_What is expected_. Every line below needs to be printed again exactly, without any of its pictures.

*-*-*

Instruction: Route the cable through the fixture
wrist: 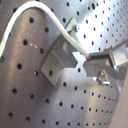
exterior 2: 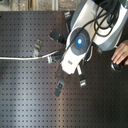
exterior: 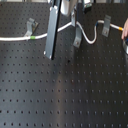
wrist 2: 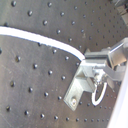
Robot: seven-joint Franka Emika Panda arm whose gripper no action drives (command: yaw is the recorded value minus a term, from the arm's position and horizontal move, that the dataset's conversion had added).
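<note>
Presently the metal gripper (wrist: 95, 61) is pinched onto the thin white flexible cable (wrist: 30, 12), holding it right at a small grey metal bracket fixture (wrist: 59, 62) bolted to the black perforated board (exterior: 65, 95); in the first exterior view the cable runs past its green band (exterior: 31, 37) to an orange-yellow tip (exterior: 123, 33) at the first exterior view's right, near two further grey clips (exterior: 31, 26)

One exterior view looks low across the breadboard (exterior: 64, 95); the other seemingly straight down; both wrist views sit close, sharing a clip (wrist: 60, 60).
</note>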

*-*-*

_Solution_.
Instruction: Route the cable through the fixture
wrist: 
exterior 2: 
exterior: 
wrist 2: 
Robot: seven-joint Franka Emika Panda arm whose gripper no action drives (command: yaw is the recorded value minus a term, from the arm's position and horizontal move, that the dataset's conversion had added).
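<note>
Presently the metal gripper (wrist: 95, 61) is pinched onto the thin white flexible cable (wrist: 30, 12), holding it right at a small grey metal bracket fixture (wrist: 59, 62) bolted to the black perforated board (exterior: 65, 95); in the first exterior view the cable runs past its green band (exterior: 31, 37) to an orange-yellow tip (exterior: 123, 33) at the first exterior view's right, near two further grey clips (exterior: 31, 26)

One exterior view looks low across the breadboard (exterior: 64, 95); the other seemingly straight down; both wrist views sit close, sharing a clip (wrist: 60, 60).
</note>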

Nothing else is part of this exercise.